Unconventional Databases

Friday, February 12, 2021

When we think about "databases", we probably think about SQL stores (MySQL, Postgres), NoSQL stores (MongoDB, Cassandra), and maybe some vendor-specific blends like BigQuery, DynamoDB, or Firebase. But not many people have considered that anything can be a database. In this post, I'll share my experience with using "unconventional" databases and when I think it's okay to use them.

Redis

The first thing that comes to mind when most people think about Redis is "volatile cache, use only as a speed optimisation". That's fair, but it's not the whole story. Redis actually provides some persistence and backup options that allow you to persist data beyond the lifetime of the Redis server.

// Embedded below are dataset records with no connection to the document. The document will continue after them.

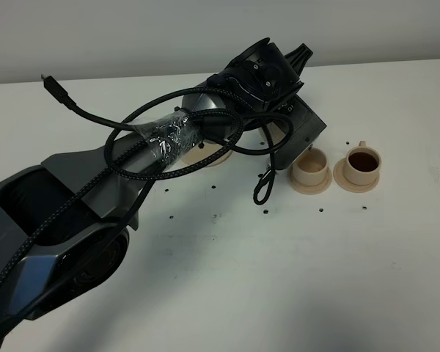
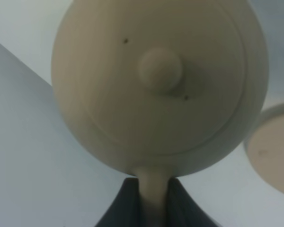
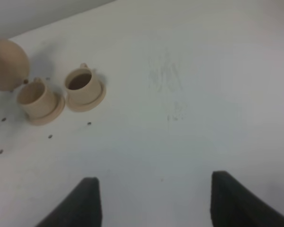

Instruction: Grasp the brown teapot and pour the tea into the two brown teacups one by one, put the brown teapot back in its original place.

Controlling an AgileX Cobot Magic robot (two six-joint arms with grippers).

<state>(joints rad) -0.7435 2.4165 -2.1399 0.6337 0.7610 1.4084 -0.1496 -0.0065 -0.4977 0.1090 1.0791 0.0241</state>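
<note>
Teapot (image 2: 156,90), handle between the left fingers (image 2: 123,208)

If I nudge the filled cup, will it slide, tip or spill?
The filled cup looks squat, smooth ceramic on a saucer, so it would probably slide rather than tip. Its tea sits high, so a quick push could spill some.

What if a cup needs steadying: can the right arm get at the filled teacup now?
Probably yes: the right pincer stands open over the table, and nothing lies between it and the filled teacup.
</note>
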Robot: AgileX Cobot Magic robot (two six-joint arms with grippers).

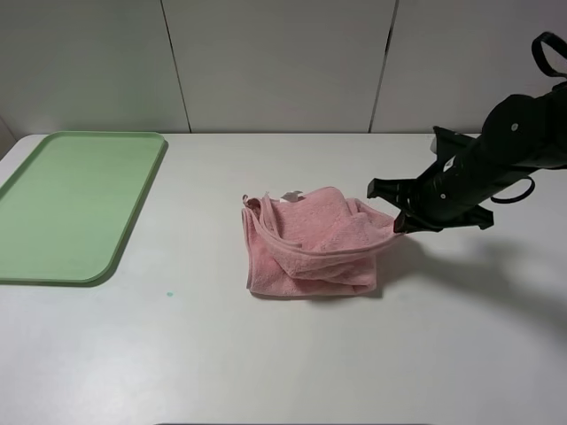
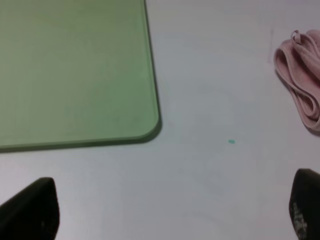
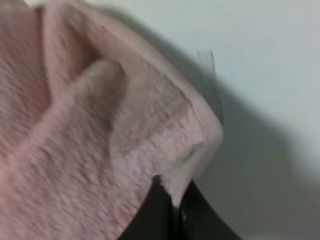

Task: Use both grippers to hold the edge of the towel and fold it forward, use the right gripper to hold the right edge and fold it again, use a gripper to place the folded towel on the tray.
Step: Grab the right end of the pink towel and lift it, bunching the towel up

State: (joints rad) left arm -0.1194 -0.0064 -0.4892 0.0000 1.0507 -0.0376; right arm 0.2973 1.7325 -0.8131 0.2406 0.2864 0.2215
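Observation:
A pink towel [image 1: 310,241] lies bunched and partly folded on the white table at centre. My right gripper [image 1: 397,224] is shut on the towel's right edge and lifts it a little; in the right wrist view the pink cloth [image 3: 100,130] is pinched between the dark fingers [image 3: 160,210]. The green tray [image 1: 71,204] lies flat at the far left. My left gripper is out of the exterior view; in the left wrist view its two dark fingertips [image 2: 30,210] stand wide apart above bare table, near the tray's corner [image 2: 75,70], with the towel's left edge [image 2: 300,85] well beyond.
The white table [image 1: 266,354] runs to a panelled wall at the back. A small green speck [image 1: 169,294] marks the surface between tray and towel. The right arm's dark body [image 1: 496,159] hangs over the table's right side.

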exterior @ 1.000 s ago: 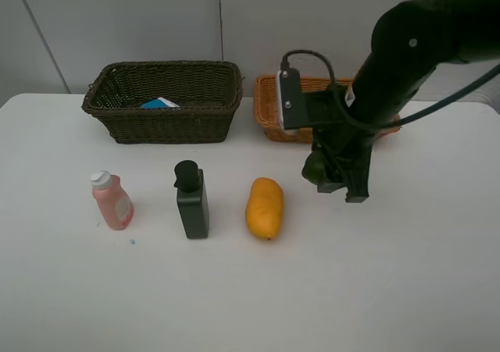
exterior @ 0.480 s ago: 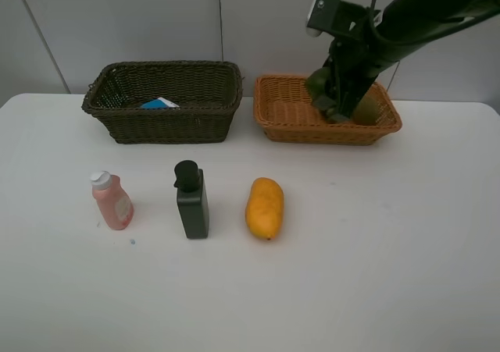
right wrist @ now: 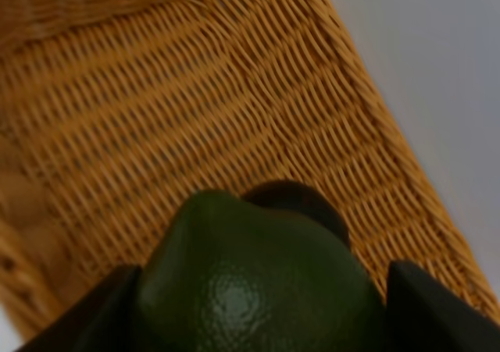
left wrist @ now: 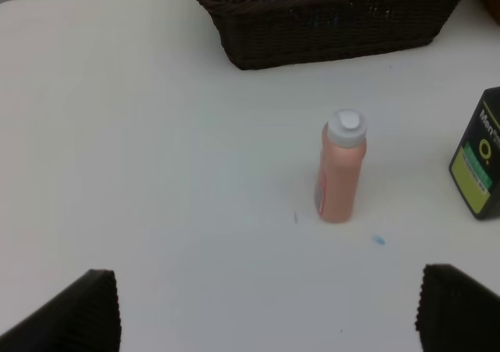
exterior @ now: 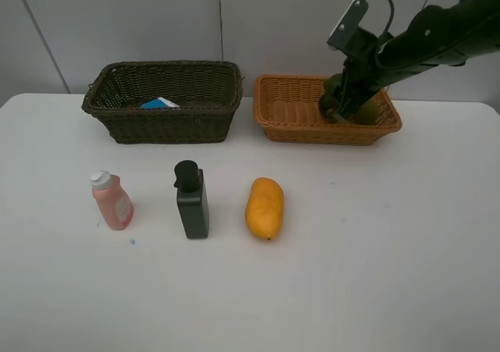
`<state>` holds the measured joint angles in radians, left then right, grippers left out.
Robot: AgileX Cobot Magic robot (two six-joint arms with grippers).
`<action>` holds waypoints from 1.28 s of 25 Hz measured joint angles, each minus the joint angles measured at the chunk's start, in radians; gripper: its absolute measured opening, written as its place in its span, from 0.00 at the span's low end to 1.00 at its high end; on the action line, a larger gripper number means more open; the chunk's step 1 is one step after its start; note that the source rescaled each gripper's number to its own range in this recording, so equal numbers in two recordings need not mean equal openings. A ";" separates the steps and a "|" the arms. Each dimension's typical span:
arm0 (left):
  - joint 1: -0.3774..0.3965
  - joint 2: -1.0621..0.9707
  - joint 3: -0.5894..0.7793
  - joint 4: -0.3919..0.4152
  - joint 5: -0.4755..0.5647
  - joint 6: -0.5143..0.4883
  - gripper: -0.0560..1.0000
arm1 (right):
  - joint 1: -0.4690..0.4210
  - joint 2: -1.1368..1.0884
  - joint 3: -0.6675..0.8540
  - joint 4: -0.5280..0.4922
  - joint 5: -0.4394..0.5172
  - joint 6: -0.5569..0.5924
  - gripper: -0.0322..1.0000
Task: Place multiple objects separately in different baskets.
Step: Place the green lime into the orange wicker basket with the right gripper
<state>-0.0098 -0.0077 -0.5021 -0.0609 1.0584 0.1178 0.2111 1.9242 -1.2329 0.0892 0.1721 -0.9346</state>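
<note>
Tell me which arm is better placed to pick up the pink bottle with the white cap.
Left. The left gripper, open, faces the pink white-capped bottle; the right gripper holds a round green lime over the light orange wicker basket.

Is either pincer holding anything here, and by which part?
The right pincer grips the green lime by its sides, over the orange basket. The left pincer is open, empty.

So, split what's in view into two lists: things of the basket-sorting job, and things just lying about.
Job: pink bottle, black pump bottle, mango, lime in the right jaws, dark basket holding a blue-and-white item, orange basket.
Lying about: only a blue speck on the table.
</note>
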 joint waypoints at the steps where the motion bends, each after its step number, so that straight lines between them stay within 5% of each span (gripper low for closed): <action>1: 0.000 0.000 0.000 0.000 0.000 0.000 1.00 | -0.008 0.018 -0.009 0.010 -0.004 0.000 0.70; 13: 0.000 0.000 0.000 0.000 0.000 0.000 1.00 | -0.031 0.062 -0.047 0.105 -0.046 0.000 0.70; 25: 0.000 0.000 0.000 0.000 0.000 0.000 1.00 | -0.031 0.062 -0.047 0.310 -0.098 0.000 0.70; 32: 0.000 0.000 0.000 0.000 0.000 0.000 1.00 | -0.031 0.062 -0.047 0.388 -0.164 0.000 0.77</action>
<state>-0.0098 -0.0077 -0.5021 -0.0609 1.0584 0.1178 0.1804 1.9866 -1.2804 0.4775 0.0081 -0.9346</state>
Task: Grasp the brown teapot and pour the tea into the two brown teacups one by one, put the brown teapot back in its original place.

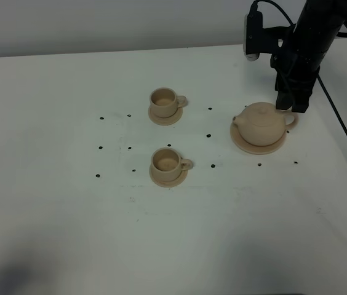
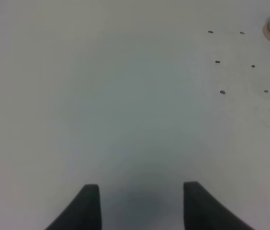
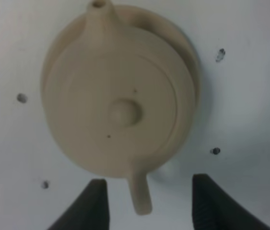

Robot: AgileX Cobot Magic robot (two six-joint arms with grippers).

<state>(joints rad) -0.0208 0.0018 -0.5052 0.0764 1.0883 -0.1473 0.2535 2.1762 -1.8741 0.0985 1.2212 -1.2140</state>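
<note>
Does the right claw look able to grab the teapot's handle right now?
Probably yes: the right claw is open, and the handle of the brown teapot lies between its fingers, nothing blocking.

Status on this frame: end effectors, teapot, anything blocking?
Right end effector open, astride handle of teapot, not gripping. Left end effector open over table. Teapot upright on saucer. Nothing between it and two teacups.

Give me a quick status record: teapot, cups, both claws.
teapot: brown teapot upright, lid on, on the large saucer
cups: two brown teacups, each on a small saucer, left of teapot
right claw: open, jaws either side of teapot handle, no contact visible
left claw: open over bare table, holding nothing
</note>
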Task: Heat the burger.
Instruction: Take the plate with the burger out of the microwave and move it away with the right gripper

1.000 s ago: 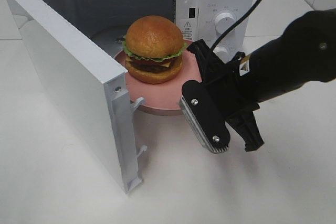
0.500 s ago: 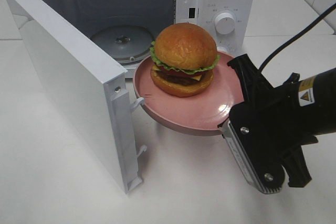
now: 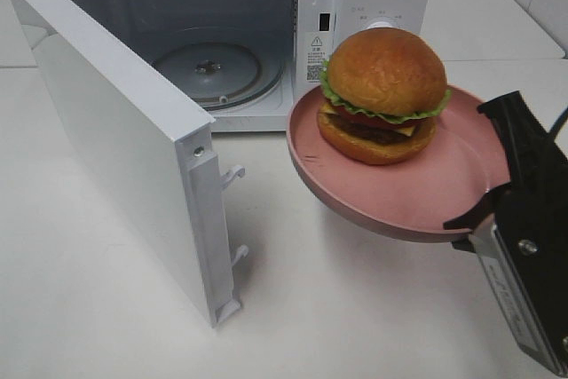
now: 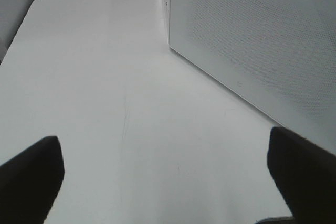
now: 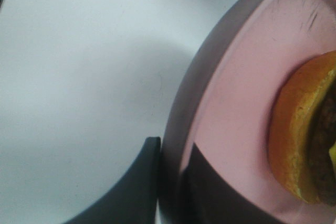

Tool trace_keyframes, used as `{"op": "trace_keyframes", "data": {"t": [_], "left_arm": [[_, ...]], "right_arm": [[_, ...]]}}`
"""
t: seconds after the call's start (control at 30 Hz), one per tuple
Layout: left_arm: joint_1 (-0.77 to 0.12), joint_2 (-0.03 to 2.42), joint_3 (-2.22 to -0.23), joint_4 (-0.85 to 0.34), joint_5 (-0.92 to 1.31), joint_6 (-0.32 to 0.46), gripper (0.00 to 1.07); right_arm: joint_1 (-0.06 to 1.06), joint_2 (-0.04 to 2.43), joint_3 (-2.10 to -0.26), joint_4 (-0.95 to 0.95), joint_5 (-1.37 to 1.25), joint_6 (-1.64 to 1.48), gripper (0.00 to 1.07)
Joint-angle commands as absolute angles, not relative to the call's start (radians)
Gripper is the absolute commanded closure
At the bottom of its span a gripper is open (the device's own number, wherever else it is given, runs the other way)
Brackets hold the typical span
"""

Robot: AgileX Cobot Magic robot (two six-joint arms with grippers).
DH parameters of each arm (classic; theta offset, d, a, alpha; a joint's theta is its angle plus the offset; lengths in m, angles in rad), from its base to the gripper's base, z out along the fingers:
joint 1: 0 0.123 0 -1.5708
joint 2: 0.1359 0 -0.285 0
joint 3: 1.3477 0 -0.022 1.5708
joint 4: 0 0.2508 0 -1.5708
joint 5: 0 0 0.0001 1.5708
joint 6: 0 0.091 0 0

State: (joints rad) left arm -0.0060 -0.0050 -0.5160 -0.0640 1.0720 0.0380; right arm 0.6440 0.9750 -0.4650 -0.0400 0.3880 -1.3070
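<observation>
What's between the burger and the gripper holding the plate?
In the high camera view, only bare pink plate lies between the burger and the right gripper, which clamps the plate's rim. The right wrist view shows the same bare stretch.

The exterior high camera looks down from the near side at the open microwave and the table. The left wrist camera sits low, close beside the microwave door. The right wrist camera presses close to the plate rim, shared with the high view.
</observation>
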Motion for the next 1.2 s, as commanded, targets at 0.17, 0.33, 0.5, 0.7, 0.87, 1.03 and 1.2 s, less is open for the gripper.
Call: {"op": "trace_keyframes", "data": {"t": [0.17, 0.33, 0.5, 0.7, 0.87, 1.03, 1.2], "left_arm": [[-0.004, -0.009, -0.516, -0.065, 1.074, 0.037, 0.09], [-0.004, -0.009, -0.516, -0.065, 1.074, 0.037, 0.09], [-0.004, -0.009, -0.516, -0.065, 1.074, 0.037, 0.09], [-0.004, -0.009, -0.516, -0.065, 1.074, 0.037, 0.09], [-0.004, -0.009, -0.516, -0.065, 1.074, 0.037, 0.09], [-0.004, -0.009, -0.516, -0.065, 1.074, 0.037, 0.09], [-0.004, -0.009, -0.516, -0.065, 1.074, 0.037, 0.09]], "right_arm": [[0.64, 0.788, -0.43, -0.186, 0.484, -1.137, 1.07], [0.64, 0.696, -0.411, -0.211, 0.553, -1.087, 1.07], [0.64, 0.644, -0.401, -0.22, 0.618, -1.063, 1.07], [0.64, 0.598, -0.401, -0.23, 0.718, -1.021, 1.07], [0.64, 0.598, -0.401, -0.331, 0.771, -0.842, 1.07], [0.64, 0.598, -0.401, -0.426, 0.814, -0.682, 1.07], [0.64, 0.604, -0.401, -0.468, 0.855, -0.587, 1.07]]}}
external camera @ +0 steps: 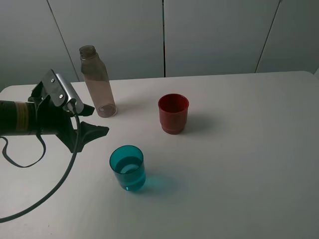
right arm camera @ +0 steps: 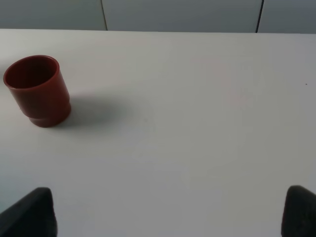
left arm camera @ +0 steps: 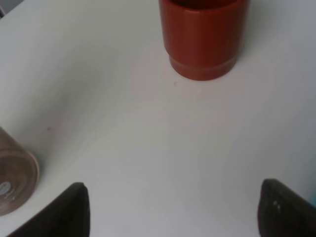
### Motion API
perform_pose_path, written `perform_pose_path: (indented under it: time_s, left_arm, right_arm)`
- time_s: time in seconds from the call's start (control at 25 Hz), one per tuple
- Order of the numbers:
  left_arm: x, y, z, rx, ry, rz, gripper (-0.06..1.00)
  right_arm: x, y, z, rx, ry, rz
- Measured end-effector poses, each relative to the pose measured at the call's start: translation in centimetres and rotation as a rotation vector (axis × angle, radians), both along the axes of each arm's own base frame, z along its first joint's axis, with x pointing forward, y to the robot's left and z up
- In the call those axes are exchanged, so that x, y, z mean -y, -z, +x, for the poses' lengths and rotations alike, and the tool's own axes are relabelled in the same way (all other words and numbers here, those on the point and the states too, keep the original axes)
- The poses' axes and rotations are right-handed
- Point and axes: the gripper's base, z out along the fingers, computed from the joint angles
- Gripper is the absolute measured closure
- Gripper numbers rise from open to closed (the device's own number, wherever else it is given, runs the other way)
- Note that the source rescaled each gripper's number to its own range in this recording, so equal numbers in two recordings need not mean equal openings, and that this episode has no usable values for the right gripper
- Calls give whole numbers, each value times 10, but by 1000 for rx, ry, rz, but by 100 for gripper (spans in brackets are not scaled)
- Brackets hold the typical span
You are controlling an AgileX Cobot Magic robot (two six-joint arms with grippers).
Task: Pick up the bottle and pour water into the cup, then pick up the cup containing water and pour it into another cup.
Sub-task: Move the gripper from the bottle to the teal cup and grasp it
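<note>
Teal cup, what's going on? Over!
Left hand open, empty; right hand open. Teal cup upright, water inside. Nothing in the way.

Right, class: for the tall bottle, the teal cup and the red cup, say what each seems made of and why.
Bottle: likely plastic, clear brownish, smooth; you can see through its wall.
Teal cup: probably plastic, translucent, glossy; the liquid inside shows through.
Red cup: seemingly plastic, opaque, soft sheen, moulded step at the base.

Left arm [external camera: 20, 118] stretching out level, left gripper [external camera: 92, 121] pointing straight ahead with jaws standing apart and empty, right gripper [right arm camera: 165, 212] holding its fingers [right arm camera: 29, 212] wide apart, empty.
</note>
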Motion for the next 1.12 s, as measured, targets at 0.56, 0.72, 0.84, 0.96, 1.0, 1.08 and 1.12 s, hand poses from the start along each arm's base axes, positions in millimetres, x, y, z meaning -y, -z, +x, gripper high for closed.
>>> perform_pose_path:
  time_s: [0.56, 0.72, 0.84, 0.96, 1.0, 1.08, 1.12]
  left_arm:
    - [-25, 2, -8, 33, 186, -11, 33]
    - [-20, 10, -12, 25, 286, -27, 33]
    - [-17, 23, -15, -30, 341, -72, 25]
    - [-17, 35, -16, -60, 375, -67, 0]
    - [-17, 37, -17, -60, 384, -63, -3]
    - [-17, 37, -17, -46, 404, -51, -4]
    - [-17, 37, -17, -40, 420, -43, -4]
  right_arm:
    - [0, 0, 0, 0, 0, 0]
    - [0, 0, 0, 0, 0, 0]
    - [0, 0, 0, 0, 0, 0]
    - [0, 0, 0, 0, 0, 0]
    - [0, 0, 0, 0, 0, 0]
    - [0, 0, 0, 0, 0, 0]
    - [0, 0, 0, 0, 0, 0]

I use Redis as a database to store user settings (and a bit more) on two projects:

  • On @RemindMe_OfThis, I store the user's chosen timezone, a flag to enable push notifications and the Firebase notification token.
  • On @this_vid, I store the push notification flag and Firebase token.

An important detail: on both of these systems, a "user" is a Twitter user. My app doesn't handle any user management or store any user accounts. Authentication is handled by Twitter.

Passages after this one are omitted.